- **DATA FOR THIS EXERCISE**:
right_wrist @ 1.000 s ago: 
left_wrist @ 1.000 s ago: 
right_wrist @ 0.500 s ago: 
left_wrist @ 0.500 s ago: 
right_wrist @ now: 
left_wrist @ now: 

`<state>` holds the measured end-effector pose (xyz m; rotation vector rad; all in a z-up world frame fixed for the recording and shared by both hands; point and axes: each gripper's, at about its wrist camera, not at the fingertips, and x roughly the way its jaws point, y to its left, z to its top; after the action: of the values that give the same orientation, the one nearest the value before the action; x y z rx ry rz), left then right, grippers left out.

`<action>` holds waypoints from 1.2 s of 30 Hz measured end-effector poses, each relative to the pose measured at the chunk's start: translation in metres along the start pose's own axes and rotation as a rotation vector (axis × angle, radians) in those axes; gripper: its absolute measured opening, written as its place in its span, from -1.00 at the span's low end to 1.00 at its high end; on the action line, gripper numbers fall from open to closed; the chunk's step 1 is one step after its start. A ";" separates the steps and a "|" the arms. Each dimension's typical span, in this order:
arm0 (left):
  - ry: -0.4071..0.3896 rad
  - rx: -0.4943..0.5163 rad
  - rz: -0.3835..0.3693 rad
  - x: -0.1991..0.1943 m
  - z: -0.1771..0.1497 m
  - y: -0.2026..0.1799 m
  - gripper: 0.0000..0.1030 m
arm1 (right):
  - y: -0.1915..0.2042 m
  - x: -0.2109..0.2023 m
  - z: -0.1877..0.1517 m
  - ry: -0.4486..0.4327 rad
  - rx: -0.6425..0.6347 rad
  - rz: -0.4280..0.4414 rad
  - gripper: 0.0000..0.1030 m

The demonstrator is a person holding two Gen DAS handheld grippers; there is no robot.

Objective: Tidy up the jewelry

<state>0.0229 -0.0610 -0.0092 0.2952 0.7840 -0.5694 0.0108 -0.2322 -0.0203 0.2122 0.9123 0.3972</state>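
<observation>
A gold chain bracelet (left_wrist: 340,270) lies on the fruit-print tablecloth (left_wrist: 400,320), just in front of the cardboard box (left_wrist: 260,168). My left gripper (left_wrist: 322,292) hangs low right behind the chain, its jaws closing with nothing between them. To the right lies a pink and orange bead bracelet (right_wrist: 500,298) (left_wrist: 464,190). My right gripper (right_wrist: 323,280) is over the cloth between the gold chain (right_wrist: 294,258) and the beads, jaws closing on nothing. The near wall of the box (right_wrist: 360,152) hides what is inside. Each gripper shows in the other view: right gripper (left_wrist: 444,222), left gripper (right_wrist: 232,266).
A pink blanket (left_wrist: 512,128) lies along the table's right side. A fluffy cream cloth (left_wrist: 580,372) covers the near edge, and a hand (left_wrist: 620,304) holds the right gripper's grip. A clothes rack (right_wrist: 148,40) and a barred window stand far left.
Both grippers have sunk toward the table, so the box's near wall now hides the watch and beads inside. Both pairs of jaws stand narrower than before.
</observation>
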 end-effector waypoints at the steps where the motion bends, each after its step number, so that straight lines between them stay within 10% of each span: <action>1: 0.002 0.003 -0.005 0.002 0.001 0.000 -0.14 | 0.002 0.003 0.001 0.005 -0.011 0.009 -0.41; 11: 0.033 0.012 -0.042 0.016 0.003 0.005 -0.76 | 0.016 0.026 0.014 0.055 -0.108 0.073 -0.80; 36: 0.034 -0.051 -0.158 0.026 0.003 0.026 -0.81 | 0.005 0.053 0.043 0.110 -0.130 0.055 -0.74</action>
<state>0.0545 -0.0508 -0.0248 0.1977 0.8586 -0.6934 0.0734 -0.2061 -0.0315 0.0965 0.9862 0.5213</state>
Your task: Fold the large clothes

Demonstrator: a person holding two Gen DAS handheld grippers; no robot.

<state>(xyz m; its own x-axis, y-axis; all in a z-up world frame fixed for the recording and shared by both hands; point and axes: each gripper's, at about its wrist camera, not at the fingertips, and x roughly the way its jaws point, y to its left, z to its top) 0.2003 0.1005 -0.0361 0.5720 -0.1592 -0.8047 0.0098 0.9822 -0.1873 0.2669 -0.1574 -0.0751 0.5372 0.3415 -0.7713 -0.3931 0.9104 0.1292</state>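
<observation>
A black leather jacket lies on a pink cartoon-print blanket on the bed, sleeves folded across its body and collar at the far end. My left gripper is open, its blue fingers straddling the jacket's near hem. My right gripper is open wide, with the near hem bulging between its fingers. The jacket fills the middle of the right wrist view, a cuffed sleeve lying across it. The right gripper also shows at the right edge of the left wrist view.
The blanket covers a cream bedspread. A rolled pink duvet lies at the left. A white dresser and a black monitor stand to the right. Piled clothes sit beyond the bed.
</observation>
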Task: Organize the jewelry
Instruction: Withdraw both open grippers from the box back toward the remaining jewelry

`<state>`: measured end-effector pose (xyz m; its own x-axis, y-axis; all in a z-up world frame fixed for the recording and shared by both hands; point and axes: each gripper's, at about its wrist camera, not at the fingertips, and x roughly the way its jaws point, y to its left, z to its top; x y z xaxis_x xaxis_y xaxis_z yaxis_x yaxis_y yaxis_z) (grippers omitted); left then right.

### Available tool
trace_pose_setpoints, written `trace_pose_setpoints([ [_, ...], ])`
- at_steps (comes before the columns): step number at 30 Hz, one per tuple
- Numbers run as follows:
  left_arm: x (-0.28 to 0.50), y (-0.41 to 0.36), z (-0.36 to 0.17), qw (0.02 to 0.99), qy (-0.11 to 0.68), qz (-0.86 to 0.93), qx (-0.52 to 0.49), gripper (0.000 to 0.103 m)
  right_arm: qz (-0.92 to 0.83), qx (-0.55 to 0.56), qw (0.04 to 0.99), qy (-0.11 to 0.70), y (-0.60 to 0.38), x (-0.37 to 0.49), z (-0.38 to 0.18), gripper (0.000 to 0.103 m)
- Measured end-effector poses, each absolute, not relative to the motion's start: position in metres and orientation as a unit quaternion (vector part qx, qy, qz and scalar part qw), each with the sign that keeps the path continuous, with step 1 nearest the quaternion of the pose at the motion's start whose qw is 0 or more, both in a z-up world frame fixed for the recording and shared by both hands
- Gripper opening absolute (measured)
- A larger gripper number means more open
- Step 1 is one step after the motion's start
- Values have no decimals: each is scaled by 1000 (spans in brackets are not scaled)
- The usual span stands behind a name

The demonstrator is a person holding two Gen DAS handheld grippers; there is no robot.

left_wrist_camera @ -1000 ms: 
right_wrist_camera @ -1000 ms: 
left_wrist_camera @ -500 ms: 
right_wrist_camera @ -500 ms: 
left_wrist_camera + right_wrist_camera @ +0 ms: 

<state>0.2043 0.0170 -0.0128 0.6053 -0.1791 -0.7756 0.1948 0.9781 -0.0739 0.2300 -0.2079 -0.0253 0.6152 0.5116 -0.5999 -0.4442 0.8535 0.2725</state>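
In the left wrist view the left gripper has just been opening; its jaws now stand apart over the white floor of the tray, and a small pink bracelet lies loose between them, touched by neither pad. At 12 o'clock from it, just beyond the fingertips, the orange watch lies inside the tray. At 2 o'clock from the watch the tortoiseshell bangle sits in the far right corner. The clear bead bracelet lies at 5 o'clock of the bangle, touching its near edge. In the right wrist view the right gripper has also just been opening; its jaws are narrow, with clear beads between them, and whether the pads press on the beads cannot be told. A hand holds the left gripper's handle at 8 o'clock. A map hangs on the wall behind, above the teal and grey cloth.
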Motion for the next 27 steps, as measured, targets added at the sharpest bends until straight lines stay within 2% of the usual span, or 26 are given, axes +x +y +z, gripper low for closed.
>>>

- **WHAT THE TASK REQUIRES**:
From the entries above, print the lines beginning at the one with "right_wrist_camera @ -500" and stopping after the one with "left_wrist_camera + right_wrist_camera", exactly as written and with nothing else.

- **EXPECTED ANSWER**:
right_wrist_camera @ -500 ms: 
left_wrist_camera + right_wrist_camera @ +0 ms: 

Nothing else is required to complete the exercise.